What to produce ▸ Search the records for lines that contain the word "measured". Copy them all.

Records provided ▸
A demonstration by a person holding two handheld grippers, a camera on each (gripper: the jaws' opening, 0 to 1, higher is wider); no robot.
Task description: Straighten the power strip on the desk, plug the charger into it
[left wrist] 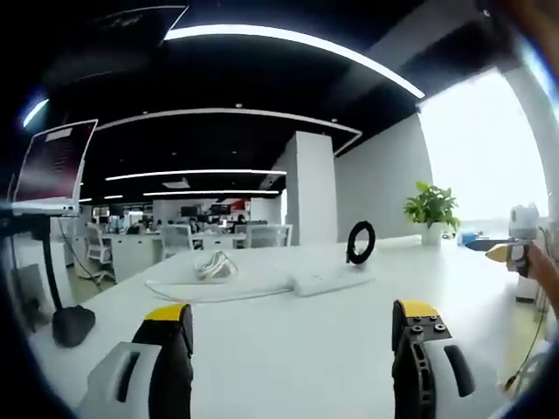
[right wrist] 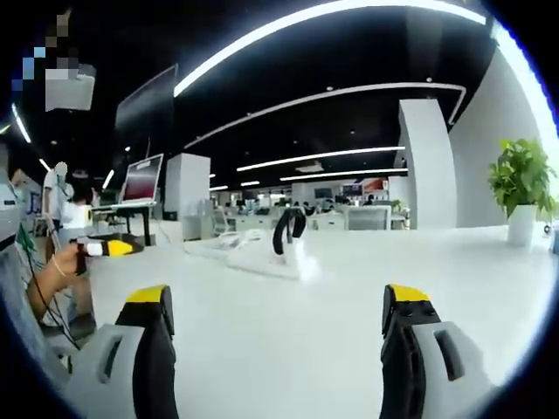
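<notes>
In the left gripper view, our left gripper [left wrist: 293,336] has its fingers wide apart, holding nothing. Ahead on the smooth white table [left wrist: 288,367], a flat white strip [left wrist: 330,281] lies lengthwise left to right, beside a black cable loop [left wrist: 360,242].

In the right gripper view, our right gripper [right wrist: 279,327] is equally spread and empty. The strip [right wrist: 271,262] runs slantwise away, mid-table.
</notes>
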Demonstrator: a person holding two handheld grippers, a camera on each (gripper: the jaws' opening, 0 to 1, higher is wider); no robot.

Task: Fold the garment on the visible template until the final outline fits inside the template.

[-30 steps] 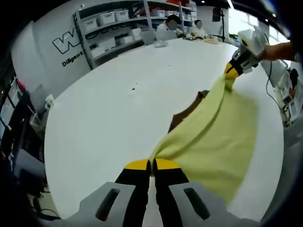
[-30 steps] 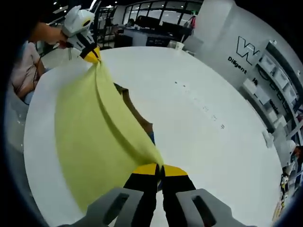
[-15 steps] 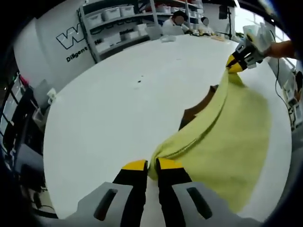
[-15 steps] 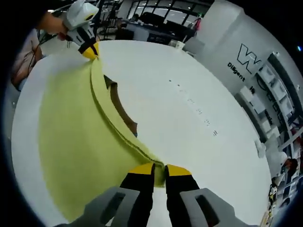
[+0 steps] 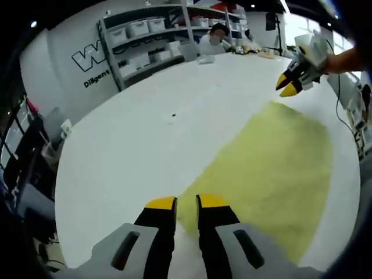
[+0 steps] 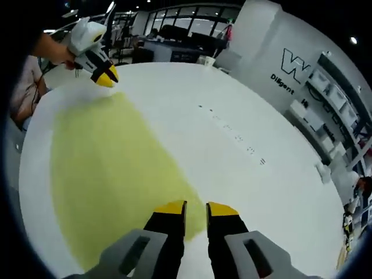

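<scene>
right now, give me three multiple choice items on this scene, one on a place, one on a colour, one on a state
1. Where does the garment lie?
A. flat on the white table
B. hanging from a shelf
C. draped over a chair

2. What colour is the garment?
A. red
B. pale yellow
C. dark blue

3. How do the left tongs and right tongs stand?
A. both shut on the cloth
B. one shut, one open
C. both open, holding nothing

Answers:
1. A, the cloth spreads flat on the tabletop in both views.
2. B, it reads pale yellow against the white table.
3. C, each pair shows a gap between its yellow tips, with the cloth lying below them.
</scene>
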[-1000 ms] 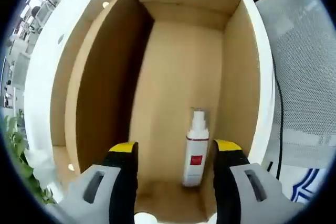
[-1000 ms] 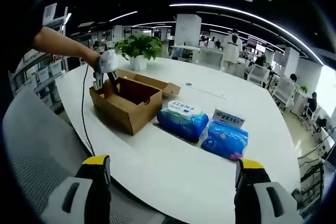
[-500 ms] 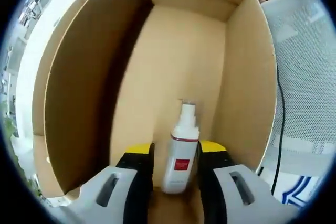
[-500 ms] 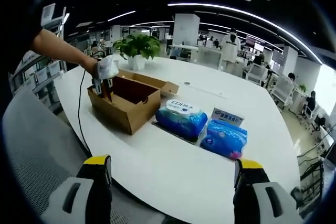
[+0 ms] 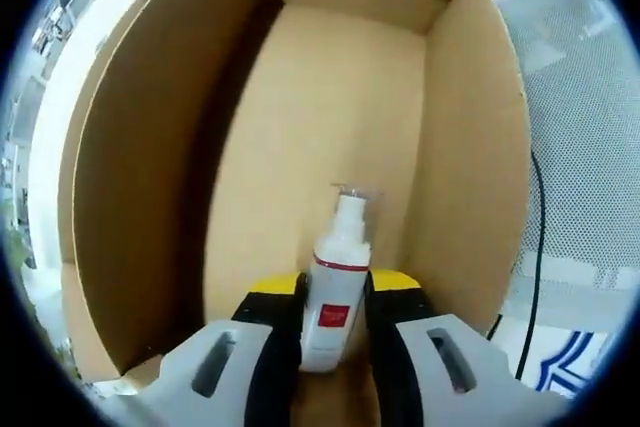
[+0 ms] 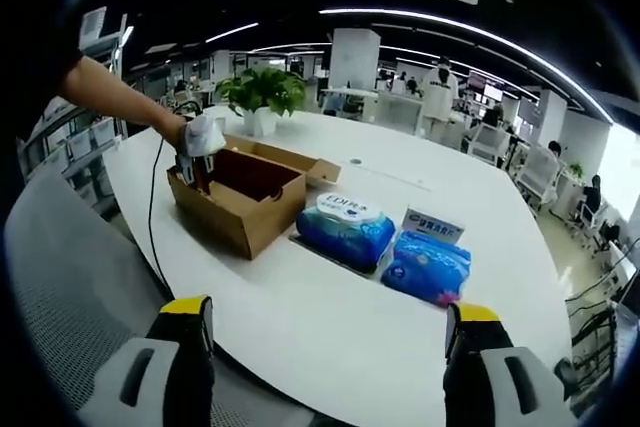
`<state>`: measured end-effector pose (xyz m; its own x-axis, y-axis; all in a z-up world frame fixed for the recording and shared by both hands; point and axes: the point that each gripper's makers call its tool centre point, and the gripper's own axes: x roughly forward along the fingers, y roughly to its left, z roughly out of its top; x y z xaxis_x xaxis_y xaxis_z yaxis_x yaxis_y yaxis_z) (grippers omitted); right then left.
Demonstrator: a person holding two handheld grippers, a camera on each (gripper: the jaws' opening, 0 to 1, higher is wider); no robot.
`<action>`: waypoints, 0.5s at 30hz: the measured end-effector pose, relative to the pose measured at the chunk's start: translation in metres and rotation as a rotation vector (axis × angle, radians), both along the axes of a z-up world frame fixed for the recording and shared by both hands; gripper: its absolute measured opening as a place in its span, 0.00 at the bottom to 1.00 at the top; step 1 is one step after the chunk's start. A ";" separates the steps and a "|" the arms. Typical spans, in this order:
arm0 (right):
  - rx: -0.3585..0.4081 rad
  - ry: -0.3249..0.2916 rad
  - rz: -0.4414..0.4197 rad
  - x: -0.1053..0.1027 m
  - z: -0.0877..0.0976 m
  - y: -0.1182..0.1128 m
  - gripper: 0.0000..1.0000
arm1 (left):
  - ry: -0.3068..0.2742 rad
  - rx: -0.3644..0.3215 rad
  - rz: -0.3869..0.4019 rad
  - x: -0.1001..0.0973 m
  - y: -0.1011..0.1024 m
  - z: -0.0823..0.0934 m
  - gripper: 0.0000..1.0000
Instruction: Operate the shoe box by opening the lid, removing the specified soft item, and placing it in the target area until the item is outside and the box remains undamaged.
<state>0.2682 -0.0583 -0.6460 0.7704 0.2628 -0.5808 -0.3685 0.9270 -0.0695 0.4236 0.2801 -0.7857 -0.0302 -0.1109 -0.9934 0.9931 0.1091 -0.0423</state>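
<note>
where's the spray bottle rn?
In the left gripper view, the spray bottle lies on the cardboard box floor, between the left gripper's jaws, near the right wall.

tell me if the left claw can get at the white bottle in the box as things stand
Probably yes. The box is open on top, nothing lies over the white bottle, and the left claw already has a jaw on each side of it, closed in against its body on the box floor.

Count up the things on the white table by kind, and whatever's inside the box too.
Cardboard box: 1
Blue wipe packs: 2
White bottle, in the box between the left tool's jaws: 1
Potted plant: 1
Total: 5
</note>
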 end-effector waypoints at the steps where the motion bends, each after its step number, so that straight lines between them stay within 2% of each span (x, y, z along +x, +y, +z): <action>1: 0.001 -0.001 0.000 0.000 0.000 0.000 0.96 | -0.003 0.001 0.000 0.000 0.000 0.000 0.22; 15: 0.001 -0.012 0.018 0.001 0.003 0.002 0.96 | -0.041 -0.010 -0.019 0.002 -0.003 0.016 0.21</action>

Answer to this task ▸
`<state>`: measured end-effector pose (xyz m; its own x-axis, y-axis; all in a z-up world frame fixed for the recording and shared by both hands; point and axes: the point that each gripper's makers call its tool centre point, and the gripper's own axes: x roughly forward along the fingers, y roughly to its left, z roughly out of its top; x y z xaxis_x xaxis_y xaxis_z yaxis_x yaxis_y yaxis_z) (grippers omitted); right then left.
`<action>`: waypoints, 0.5s at 30hz: the measured end-effector pose, relative to the pose measured at the chunk's start: translation in metres and rotation as a rotation vector (axis × angle, radians), both along the axes of a z-up world frame fixed for the recording and shared by both hands; gripper: its absolute measured opening as a place in its span, 0.00 at the bottom to 1.00 at the top; step 1 is one step after the chunk's start. A ";" separates the steps and a "|" the arms. Typical spans, in this order:

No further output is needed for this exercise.